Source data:
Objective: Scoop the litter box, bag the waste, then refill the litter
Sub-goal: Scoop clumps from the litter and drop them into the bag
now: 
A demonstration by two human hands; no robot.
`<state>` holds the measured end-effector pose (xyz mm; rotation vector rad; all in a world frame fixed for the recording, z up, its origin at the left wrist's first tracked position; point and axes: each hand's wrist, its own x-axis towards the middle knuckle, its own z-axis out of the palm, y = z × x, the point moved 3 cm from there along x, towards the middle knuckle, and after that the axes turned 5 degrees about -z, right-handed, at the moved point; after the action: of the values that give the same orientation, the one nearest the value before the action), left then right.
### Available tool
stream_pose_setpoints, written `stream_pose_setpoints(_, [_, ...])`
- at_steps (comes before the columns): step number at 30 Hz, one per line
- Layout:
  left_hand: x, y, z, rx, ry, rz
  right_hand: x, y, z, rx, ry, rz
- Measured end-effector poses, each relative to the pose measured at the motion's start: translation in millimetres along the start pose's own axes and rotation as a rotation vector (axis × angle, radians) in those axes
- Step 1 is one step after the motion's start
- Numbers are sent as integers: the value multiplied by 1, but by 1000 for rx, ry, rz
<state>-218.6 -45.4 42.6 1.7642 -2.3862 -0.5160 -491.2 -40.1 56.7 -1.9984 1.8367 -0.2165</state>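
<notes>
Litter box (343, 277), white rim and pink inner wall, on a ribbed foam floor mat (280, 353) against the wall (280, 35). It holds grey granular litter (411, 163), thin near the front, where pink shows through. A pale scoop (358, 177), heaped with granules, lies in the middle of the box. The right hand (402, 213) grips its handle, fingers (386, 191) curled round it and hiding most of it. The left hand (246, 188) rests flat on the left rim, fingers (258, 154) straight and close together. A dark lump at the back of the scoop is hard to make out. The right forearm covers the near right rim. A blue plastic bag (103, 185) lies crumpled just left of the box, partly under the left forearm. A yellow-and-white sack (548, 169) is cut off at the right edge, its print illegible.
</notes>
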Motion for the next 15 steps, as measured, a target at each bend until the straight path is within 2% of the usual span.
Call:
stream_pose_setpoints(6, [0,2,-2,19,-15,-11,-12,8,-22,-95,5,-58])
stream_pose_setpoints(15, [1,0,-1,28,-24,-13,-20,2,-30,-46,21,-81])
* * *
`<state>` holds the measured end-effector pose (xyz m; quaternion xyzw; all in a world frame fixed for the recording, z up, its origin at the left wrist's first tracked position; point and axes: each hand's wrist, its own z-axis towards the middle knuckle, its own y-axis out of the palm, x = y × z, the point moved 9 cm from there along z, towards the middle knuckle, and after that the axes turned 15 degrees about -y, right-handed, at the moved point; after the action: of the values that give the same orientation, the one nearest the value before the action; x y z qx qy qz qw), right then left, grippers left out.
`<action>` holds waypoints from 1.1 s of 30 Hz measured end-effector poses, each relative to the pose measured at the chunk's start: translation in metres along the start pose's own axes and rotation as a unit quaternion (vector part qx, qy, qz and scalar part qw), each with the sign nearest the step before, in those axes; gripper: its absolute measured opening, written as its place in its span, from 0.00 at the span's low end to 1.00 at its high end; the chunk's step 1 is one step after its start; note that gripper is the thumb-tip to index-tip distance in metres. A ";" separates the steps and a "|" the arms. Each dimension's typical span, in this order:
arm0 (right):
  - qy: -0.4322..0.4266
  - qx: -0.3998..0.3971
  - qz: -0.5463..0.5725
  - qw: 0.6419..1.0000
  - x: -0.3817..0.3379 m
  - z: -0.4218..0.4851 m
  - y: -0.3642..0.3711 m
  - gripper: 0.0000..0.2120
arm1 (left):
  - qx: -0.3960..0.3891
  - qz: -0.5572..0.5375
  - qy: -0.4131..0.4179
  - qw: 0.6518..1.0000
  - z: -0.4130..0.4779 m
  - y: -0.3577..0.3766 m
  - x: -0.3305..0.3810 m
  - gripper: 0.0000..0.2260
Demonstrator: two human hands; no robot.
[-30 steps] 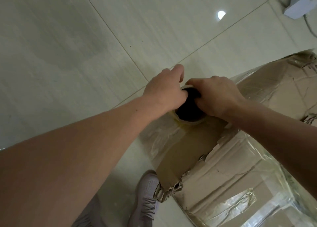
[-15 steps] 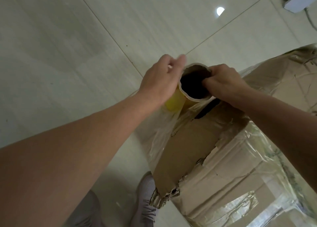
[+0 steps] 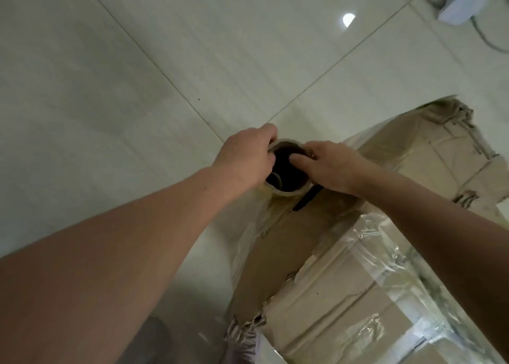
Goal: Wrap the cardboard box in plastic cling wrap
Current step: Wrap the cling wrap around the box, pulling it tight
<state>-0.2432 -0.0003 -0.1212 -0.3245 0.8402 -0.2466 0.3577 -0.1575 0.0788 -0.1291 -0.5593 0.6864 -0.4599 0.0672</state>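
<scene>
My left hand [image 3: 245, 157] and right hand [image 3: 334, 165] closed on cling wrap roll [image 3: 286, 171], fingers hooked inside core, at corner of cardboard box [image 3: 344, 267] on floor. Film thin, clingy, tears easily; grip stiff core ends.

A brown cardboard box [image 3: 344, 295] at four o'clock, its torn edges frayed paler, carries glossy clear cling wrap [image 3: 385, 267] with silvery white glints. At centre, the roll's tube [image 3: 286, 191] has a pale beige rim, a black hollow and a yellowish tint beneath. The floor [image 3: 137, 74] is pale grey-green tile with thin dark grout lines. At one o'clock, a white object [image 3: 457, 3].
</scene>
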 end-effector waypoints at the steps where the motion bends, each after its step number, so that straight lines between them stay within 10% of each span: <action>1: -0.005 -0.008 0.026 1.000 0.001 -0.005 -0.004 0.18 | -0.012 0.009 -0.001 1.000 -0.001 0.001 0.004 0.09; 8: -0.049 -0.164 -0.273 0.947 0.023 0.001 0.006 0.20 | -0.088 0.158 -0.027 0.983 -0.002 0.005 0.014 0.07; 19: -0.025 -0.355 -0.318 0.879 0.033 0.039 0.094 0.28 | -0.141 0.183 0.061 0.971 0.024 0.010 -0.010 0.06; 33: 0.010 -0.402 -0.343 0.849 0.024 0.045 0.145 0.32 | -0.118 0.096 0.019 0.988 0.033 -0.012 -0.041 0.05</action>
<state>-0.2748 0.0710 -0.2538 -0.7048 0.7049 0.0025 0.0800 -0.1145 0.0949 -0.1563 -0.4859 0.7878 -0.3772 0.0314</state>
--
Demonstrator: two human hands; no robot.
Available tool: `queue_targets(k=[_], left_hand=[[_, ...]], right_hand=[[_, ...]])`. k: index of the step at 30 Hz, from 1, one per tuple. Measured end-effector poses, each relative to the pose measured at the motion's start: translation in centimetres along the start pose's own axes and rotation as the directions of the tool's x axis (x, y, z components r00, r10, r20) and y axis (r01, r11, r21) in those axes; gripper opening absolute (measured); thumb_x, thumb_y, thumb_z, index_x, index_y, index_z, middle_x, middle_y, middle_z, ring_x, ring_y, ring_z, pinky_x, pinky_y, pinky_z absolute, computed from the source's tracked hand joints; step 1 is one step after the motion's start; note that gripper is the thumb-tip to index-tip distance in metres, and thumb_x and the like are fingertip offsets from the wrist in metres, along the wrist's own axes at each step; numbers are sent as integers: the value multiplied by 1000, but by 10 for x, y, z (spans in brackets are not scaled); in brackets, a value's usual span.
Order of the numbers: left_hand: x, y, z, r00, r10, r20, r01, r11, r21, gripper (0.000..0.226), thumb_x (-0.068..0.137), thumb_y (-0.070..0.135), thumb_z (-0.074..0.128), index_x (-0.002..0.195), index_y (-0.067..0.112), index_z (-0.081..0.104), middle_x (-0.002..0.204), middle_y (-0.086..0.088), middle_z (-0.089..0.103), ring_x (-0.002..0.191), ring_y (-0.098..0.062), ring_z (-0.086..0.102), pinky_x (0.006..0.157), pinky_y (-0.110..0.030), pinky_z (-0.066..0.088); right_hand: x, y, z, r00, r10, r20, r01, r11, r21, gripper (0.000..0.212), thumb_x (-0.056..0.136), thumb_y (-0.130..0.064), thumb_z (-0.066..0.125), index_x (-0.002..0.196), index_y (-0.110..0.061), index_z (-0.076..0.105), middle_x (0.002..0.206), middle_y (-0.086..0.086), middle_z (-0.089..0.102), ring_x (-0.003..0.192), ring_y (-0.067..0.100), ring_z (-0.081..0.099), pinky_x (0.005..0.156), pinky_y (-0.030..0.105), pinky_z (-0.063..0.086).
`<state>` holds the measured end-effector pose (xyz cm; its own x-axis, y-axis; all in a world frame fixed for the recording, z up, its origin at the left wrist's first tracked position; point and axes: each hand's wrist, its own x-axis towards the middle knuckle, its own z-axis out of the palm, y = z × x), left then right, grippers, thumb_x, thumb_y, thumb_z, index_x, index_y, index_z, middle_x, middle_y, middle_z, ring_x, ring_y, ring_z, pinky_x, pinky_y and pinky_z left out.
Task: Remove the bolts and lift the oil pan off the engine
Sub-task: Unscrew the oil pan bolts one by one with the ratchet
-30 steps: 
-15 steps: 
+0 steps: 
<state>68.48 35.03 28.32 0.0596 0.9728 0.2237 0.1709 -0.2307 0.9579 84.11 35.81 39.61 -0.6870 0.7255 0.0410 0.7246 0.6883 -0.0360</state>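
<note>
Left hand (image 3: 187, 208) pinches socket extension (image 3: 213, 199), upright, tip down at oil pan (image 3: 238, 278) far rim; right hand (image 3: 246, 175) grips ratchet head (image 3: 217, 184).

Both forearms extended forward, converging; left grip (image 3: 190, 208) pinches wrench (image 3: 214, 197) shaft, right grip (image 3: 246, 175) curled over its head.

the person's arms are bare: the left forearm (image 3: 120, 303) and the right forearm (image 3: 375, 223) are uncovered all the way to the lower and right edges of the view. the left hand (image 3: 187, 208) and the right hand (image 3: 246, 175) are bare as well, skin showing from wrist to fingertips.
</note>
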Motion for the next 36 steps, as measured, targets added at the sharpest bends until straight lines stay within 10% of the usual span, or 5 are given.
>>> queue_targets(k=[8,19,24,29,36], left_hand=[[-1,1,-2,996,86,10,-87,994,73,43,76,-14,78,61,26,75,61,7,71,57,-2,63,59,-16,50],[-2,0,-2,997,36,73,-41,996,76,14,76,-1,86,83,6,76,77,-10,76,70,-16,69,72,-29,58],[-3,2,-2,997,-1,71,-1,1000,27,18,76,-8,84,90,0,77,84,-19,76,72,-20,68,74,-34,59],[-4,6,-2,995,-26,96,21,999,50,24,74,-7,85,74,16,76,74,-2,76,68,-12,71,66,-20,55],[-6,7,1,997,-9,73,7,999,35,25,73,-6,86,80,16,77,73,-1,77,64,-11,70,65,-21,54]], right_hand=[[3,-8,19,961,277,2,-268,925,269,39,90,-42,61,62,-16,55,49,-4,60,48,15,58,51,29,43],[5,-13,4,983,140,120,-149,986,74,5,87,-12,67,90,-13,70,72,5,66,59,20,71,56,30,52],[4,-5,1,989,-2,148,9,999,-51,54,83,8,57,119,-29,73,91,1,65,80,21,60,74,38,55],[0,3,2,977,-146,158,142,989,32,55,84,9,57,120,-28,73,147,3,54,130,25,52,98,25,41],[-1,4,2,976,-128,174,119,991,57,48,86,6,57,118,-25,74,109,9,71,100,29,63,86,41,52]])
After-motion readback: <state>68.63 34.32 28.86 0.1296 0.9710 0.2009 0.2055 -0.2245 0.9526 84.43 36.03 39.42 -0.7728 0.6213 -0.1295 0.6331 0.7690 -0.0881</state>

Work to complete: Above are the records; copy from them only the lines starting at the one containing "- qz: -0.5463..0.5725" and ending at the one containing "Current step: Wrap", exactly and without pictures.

Output for this exercise:
  - qz: -0.5463..0.5725
  - qw: 0.6419..1.0000
  - x: -0.3817..0.3379 m
  - z: -0.4218..0.4851 m
  - y: -0.3642..0.3711 m
  - gripper: 0.0000..0.2120
arm1 (left):
  - qx: -0.3960..0.3891
  - qz: -0.5572..0.5375
  - qy: -0.4131..0.4179
  - qw: 0.6518..1.0000
  - z: -0.4130..0.4779 m
  - y: -0.3577..0.3766 m
  - x: -0.3305..0.3810 m
  - gripper: 0.0000..0.2260
Demonstrator: two human hands; no robot.
[-30 steps] 
[-15 steps] 
[+0 steps] 
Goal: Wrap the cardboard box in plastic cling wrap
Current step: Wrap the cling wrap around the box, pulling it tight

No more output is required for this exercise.